Firstly you need to be 100% sure that the rabbit isnt already carrying the parasite. Ask your vet if they would be willing to blood test your rabbit.
If the result comes back as negative, then the best form of defence is to stop your rabbit coming into contact with any other rabbits, be this domestic or wild. As previously mentioned spores from the parasite are primarily passed on in the urine of infected rabbits so removing this route of transmission is your rabbits best form of defence. Good hygiene is vital as spores can easily be killed by routine disinfectants.
E. cuniculi is a parasite and not a virus, therefore there is no vaccine against E. cuniculi.
This depends upon the rabbit’s response to treatment, and the frequency and severity of any flare-ups.

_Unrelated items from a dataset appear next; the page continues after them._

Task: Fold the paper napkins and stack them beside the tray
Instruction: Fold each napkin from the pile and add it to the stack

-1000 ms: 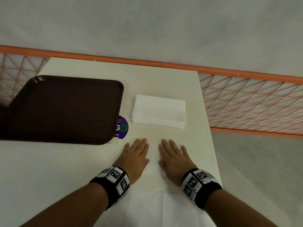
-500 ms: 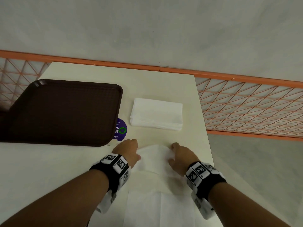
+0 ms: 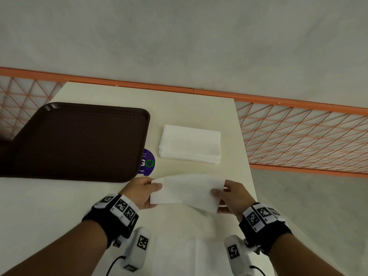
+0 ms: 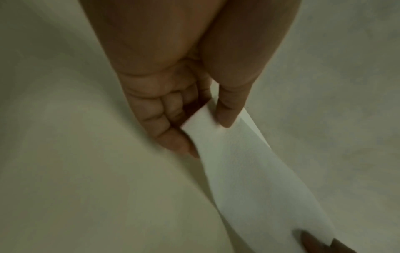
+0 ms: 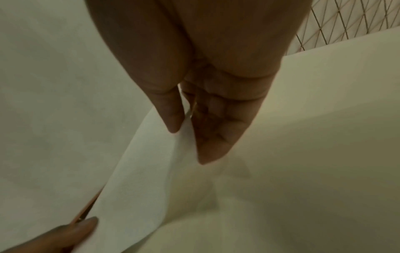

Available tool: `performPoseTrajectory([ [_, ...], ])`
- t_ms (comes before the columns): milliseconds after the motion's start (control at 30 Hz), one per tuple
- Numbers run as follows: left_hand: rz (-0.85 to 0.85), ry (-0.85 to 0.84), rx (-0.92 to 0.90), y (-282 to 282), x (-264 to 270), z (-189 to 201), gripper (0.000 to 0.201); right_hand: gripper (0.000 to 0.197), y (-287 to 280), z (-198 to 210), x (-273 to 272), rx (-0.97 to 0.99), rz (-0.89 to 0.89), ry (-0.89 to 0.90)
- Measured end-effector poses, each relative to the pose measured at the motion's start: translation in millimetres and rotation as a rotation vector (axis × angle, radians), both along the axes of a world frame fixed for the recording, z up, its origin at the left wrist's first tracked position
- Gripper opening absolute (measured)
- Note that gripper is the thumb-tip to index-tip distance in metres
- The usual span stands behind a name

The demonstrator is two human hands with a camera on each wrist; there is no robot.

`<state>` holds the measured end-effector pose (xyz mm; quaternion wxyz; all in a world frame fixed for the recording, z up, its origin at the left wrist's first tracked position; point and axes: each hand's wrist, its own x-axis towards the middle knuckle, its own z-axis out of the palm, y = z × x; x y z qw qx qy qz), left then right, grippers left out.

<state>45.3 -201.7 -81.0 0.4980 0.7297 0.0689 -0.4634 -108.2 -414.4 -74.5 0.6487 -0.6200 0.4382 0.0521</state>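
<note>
A folded white napkin [image 3: 187, 191] hangs lifted above the table between both hands. My left hand [image 3: 142, 191] pinches its left end, thumb on top, fingers underneath; the left wrist view shows the napkin [image 4: 244, 164] caught between thumb and fingers [image 4: 168, 137]. My right hand [image 3: 229, 196] pinches the right end, and the right wrist view shows the napkin [image 5: 140, 179] under the thumb. A stack of folded napkins [image 3: 190, 144] lies to the right of the dark brown tray [image 3: 75, 140]. More unfolded white napkin sheets [image 3: 189, 253] lie near the front edge.
A round purple sticker [image 3: 148, 162] shows beside the tray's corner. The cream table [image 3: 179, 108] ends just right of the stack, with an orange mesh railing [image 3: 298, 136] beyond. Grey floor lies behind.
Both hands went from pressing flat on the napkin to pinching its ends, and they have lifted it off the table and spread apart.
</note>
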Motion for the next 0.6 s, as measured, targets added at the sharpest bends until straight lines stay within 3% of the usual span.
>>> performPoseTrajectory([
  [133,0.127,0.151,-0.024,-6.1,-0.3,0.2,0.028,0.010,-7.5,0.9,8.6,-0.015,-0.057,-0.092],
  [233,0.155,0.139,-0.085,-15.5,11.4,5.5,0.033,0.009,-17.1,6.5,21.3,-0.001,-0.055,-0.145],
  [400,0.077,-0.193,-0.157,-40.4,49.6,27.4,0.011,0.007,-44.0,16.2,51.3,-0.101,-0.060,-0.187],
  [600,-0.150,-0.640,0.065,-78.1,94.7,31.7,0.015,0.011,-77.0,15.8,95.8,-0.415,-0.048,-0.093],
])
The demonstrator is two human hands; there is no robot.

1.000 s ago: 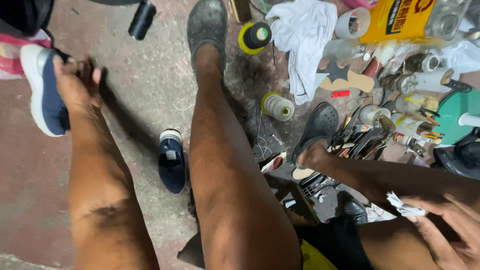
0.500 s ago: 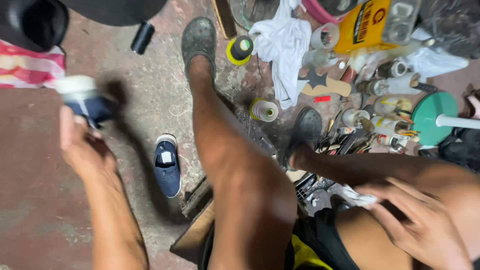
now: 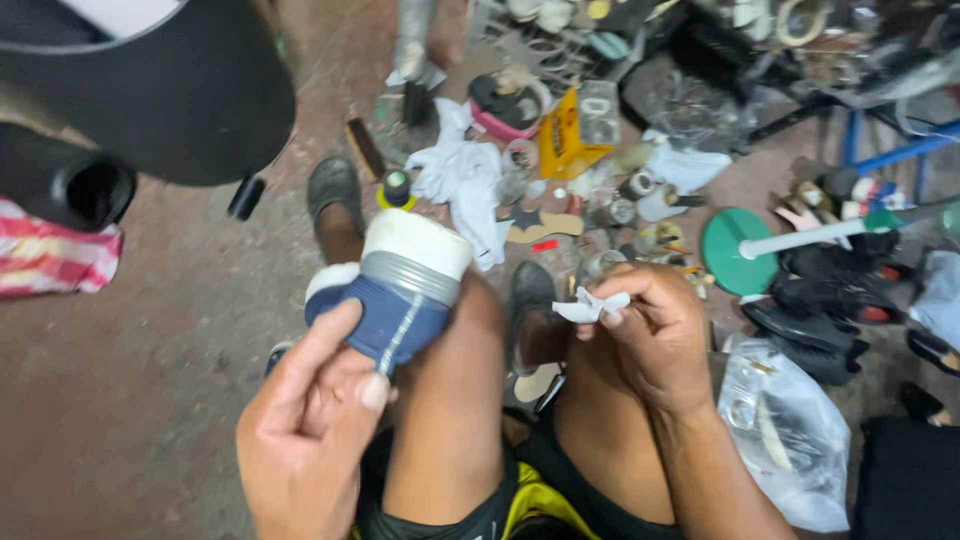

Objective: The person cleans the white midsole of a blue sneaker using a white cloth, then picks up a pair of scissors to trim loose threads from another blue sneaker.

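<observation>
Blue-and-white shoe (image 3: 395, 300) clamped heel-end between left hand (image 3: 310, 440) fingers; light, flexible, best gripped there. Crumpled white scrap (image 3: 592, 305) pinched by right hand (image 3: 655, 335) fingertips, soft, flimsy.

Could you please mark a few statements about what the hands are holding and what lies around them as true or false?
1. The left hand holds a blue and white shoe. True.
2. The right hand is empty. False: its fingertips pinch a small white scrap.
3. The shoe is raised above the left knee. True, as far as this view shows.
4. A green round disc on a white rod lies on the floor to the right. True.
5. The white cloth is draped over the right hand. False: it lies on the floor among the clutter, beyond the knees.
</observation>
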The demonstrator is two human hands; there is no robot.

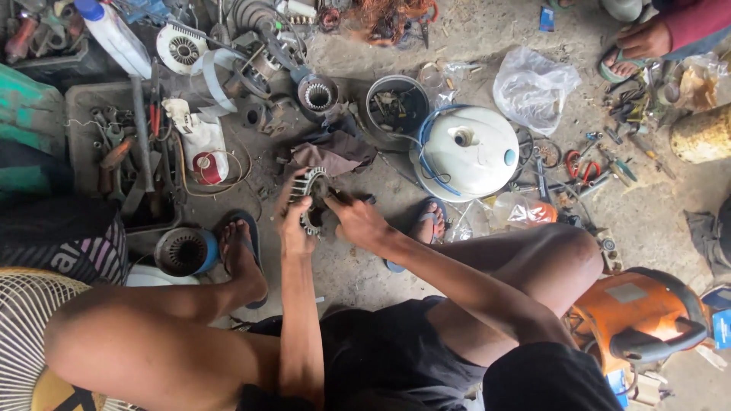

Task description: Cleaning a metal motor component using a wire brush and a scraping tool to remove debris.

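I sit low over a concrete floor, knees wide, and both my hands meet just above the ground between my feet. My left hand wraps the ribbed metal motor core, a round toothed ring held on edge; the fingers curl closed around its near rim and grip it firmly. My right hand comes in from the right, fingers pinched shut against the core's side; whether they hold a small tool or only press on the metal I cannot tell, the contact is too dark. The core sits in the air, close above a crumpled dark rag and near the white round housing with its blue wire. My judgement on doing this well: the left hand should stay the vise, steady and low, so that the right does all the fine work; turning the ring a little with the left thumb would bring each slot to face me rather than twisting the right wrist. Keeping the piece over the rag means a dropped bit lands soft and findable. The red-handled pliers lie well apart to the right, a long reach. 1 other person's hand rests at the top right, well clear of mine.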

Generally speaking, a lot of rabbits who develop problems due to E. cuniculi can go on to do well and lead full lives, but treatment needs to be prompt, otherwise the parasite will cause more damage and clinical signs will be more severe.
Quality of life
It is important to keep in your mind your rabbits quality of life when dealing with E. cuniculi. For example if your rabbit has a head tilt but is otherwise eating, drinking and managing to get around, then the rabbit is probably perfectly happy. Rabbits don’t worry about what they look like; this is more of a concern to the owner.
Whereas a rabbit that is continually scalded with urine, miserable, rolling/falling over or unable to move due to hind limb weakness or paralysis is not a happy rabbit and you should think seriously about if your rabbit has an acceptable quality of life.